_WHAT IS REQUIRED_. From the data that follows, copy every line with the string "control".

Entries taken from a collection
=======
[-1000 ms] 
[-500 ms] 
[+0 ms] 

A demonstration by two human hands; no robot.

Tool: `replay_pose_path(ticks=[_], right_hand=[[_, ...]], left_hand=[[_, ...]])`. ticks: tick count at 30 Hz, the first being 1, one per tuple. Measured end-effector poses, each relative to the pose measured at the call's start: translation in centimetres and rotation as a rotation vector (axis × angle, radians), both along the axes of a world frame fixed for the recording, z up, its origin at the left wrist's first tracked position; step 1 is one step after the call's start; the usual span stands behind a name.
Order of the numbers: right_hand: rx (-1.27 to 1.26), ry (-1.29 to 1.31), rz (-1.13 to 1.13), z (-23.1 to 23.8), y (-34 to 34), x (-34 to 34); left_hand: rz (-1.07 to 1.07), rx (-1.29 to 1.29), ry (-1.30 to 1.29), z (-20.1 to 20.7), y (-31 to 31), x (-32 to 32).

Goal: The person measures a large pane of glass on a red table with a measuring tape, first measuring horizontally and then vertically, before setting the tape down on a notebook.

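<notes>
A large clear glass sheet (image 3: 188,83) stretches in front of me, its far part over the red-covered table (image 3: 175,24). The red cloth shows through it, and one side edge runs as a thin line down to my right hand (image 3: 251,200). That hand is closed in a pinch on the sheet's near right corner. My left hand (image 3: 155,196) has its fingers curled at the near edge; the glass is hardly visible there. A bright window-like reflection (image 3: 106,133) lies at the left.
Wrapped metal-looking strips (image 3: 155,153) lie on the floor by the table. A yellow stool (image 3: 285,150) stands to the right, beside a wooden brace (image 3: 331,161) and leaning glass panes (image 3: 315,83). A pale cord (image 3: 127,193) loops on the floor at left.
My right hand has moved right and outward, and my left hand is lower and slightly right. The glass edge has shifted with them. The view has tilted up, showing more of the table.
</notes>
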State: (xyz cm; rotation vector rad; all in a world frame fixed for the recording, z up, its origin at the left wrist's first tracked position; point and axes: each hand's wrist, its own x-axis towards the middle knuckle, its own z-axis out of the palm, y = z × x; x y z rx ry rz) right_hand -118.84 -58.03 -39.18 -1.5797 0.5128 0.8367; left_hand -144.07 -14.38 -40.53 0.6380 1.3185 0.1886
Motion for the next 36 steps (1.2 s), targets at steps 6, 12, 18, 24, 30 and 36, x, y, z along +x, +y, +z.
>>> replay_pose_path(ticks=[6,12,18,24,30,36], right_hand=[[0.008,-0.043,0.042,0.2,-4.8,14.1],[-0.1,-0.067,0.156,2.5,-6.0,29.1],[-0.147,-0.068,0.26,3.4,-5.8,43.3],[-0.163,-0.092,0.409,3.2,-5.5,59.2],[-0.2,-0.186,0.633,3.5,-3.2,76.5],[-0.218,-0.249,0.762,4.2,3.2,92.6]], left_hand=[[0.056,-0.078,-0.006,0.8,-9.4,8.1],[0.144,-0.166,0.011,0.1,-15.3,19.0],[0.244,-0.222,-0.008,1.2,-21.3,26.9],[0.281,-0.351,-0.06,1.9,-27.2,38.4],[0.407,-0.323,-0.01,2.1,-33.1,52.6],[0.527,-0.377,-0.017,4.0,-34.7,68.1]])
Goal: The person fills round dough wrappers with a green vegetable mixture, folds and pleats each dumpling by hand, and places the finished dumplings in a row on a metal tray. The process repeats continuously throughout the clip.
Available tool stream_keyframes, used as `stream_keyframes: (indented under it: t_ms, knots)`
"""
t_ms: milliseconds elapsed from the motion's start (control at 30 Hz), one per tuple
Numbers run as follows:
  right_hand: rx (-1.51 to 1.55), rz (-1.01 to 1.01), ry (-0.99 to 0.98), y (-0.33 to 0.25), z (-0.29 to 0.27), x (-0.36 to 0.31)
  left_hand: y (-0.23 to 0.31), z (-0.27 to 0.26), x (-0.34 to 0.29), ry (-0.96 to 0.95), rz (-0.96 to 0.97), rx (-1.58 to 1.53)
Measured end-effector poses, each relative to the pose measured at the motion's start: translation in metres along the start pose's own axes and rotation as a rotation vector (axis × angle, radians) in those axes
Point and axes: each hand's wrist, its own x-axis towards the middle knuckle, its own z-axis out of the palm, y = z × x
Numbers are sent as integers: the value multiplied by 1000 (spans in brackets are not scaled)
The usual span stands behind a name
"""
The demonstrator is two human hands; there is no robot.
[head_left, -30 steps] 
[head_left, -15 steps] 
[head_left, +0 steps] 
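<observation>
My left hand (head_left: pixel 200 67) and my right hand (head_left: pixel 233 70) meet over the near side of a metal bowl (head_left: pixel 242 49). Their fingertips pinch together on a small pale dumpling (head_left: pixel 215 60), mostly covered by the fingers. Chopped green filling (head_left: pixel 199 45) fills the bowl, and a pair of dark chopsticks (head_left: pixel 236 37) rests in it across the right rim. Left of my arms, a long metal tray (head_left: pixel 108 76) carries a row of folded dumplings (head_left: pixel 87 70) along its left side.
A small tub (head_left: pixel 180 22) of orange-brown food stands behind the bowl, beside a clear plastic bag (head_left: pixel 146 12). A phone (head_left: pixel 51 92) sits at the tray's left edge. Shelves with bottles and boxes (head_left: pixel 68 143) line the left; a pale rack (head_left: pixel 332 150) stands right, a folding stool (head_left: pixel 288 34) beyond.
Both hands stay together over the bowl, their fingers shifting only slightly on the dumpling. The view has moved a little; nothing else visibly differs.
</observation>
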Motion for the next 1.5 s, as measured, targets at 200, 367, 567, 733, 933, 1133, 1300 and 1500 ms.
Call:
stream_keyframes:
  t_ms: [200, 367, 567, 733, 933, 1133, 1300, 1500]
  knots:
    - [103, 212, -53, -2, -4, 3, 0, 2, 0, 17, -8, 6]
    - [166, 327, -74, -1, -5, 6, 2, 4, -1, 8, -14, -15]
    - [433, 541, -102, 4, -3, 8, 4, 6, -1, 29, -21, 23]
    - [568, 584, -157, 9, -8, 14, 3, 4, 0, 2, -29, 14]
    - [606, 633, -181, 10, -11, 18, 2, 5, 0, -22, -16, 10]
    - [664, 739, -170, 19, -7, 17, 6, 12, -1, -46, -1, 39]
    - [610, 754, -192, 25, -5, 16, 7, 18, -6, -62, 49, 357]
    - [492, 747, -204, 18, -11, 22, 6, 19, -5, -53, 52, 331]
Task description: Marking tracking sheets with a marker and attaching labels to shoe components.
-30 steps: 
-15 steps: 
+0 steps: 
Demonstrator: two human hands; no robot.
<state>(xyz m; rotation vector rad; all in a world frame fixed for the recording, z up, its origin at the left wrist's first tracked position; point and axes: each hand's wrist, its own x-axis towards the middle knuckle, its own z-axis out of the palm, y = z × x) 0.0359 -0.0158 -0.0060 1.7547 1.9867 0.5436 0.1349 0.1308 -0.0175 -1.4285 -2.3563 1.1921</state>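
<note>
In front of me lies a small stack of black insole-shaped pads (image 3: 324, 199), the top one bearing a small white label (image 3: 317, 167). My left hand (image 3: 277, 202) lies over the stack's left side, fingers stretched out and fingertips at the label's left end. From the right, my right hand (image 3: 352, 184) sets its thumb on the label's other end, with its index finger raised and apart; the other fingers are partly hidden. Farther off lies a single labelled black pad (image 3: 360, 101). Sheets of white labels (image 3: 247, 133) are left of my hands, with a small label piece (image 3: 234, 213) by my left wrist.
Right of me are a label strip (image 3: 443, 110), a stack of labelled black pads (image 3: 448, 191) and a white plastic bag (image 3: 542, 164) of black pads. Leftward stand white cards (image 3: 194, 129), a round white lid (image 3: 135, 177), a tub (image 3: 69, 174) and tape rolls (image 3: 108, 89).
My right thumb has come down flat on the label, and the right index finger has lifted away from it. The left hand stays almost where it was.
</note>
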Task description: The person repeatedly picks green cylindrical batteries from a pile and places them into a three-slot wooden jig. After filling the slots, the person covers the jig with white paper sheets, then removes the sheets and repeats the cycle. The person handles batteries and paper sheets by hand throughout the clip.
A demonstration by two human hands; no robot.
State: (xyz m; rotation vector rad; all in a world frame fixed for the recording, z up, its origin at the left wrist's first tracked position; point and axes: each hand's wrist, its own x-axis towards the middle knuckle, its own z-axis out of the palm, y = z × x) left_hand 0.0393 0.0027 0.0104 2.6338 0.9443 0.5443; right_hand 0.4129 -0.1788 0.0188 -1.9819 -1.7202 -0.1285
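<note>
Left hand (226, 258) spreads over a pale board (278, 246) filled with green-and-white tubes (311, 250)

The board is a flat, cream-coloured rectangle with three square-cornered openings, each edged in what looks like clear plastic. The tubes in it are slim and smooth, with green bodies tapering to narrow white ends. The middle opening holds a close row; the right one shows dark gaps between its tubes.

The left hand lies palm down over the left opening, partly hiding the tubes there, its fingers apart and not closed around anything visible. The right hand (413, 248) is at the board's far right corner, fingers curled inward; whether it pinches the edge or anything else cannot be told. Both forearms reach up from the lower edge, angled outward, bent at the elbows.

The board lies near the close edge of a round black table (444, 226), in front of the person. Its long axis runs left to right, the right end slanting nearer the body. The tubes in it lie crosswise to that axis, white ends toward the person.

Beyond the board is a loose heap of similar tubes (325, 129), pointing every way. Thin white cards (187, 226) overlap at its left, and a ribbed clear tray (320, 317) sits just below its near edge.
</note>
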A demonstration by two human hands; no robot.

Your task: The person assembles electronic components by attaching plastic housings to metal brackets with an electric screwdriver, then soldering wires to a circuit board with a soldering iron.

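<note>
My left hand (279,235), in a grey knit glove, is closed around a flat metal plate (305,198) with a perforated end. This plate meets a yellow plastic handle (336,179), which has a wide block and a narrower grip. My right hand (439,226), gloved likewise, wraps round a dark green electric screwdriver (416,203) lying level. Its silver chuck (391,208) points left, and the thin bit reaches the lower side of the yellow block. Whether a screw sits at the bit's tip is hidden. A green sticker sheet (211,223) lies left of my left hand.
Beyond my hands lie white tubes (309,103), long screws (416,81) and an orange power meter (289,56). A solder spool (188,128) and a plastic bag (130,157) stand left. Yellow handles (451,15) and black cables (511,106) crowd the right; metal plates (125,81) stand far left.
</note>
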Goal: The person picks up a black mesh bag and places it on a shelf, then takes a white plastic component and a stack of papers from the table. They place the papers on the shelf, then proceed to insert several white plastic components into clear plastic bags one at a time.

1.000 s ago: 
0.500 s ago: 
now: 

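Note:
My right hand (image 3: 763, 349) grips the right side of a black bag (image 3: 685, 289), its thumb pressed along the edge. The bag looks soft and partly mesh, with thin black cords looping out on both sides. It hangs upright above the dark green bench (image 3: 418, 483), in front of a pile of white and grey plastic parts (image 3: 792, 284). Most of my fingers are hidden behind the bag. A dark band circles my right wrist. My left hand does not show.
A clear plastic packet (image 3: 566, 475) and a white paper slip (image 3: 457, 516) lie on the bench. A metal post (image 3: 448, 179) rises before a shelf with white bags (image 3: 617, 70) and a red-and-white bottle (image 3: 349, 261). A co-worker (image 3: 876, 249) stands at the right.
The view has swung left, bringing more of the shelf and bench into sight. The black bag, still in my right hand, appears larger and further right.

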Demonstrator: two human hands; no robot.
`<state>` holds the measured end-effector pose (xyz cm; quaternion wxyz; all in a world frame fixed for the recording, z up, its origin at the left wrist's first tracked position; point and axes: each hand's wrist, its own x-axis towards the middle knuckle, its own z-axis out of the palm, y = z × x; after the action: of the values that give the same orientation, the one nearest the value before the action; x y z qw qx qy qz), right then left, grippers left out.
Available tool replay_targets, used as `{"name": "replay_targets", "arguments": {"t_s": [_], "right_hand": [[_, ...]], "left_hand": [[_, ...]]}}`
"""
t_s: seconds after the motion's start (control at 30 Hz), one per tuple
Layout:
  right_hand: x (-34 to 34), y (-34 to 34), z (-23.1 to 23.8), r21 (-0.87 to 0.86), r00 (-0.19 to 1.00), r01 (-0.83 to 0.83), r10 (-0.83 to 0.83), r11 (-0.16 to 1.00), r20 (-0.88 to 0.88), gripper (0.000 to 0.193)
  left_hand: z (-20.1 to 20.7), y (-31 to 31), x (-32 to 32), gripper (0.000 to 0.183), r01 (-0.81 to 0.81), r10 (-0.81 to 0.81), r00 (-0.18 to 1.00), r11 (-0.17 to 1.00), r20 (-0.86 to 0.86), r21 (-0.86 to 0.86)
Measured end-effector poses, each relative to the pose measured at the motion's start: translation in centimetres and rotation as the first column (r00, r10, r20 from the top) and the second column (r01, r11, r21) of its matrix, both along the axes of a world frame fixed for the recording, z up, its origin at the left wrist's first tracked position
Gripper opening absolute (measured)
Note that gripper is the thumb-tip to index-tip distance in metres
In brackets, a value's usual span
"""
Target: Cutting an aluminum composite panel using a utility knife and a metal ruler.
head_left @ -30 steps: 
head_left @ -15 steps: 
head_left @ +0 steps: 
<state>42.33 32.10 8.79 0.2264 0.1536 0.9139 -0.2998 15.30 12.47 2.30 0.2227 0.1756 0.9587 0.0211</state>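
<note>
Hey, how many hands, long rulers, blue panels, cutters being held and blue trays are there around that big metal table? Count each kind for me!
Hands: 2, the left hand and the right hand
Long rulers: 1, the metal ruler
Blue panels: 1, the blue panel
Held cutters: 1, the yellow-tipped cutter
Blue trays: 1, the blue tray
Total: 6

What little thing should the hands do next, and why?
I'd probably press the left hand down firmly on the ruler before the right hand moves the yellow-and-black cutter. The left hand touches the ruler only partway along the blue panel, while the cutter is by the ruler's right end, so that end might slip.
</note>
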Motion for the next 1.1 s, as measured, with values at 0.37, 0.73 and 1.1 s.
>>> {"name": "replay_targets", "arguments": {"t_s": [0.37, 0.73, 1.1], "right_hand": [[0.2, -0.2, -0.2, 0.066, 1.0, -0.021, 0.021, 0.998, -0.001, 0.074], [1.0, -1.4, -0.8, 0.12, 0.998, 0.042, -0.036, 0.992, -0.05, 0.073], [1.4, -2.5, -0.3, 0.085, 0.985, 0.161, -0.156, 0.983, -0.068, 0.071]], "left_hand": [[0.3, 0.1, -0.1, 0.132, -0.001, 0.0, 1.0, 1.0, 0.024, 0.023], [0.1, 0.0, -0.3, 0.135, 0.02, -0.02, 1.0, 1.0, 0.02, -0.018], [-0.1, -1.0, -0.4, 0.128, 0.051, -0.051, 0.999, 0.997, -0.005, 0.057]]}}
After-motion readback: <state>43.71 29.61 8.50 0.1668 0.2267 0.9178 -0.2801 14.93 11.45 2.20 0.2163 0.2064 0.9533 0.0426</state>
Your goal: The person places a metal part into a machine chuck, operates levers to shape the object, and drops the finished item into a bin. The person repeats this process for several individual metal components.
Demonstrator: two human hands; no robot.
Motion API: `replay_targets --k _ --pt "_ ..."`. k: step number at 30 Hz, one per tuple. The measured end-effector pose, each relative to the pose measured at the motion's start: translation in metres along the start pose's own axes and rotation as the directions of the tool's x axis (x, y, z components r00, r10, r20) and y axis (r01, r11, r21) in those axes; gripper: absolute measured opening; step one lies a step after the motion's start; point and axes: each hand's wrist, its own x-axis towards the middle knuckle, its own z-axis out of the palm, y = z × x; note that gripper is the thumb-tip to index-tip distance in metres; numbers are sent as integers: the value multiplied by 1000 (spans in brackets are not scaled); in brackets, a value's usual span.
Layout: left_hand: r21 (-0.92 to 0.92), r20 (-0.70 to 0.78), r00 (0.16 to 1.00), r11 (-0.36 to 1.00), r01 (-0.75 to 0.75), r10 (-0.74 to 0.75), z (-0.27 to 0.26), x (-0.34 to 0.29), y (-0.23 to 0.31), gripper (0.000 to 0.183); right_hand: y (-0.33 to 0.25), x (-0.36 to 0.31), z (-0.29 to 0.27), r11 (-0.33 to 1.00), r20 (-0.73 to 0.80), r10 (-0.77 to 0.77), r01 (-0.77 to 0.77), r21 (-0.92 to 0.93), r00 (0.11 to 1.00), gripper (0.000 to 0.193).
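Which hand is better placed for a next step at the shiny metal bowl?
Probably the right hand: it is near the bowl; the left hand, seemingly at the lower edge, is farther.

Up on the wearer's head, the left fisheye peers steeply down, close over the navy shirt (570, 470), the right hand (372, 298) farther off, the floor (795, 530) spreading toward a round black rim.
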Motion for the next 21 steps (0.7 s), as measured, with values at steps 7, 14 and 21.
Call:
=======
_OUTPUT OF THE TASK_.
t_ms: milliseconds elapsed from the motion's start (control at 30 Hz), one per tuple
t_s: seconds after the motion's start (control at 30 Hz), one per tuple

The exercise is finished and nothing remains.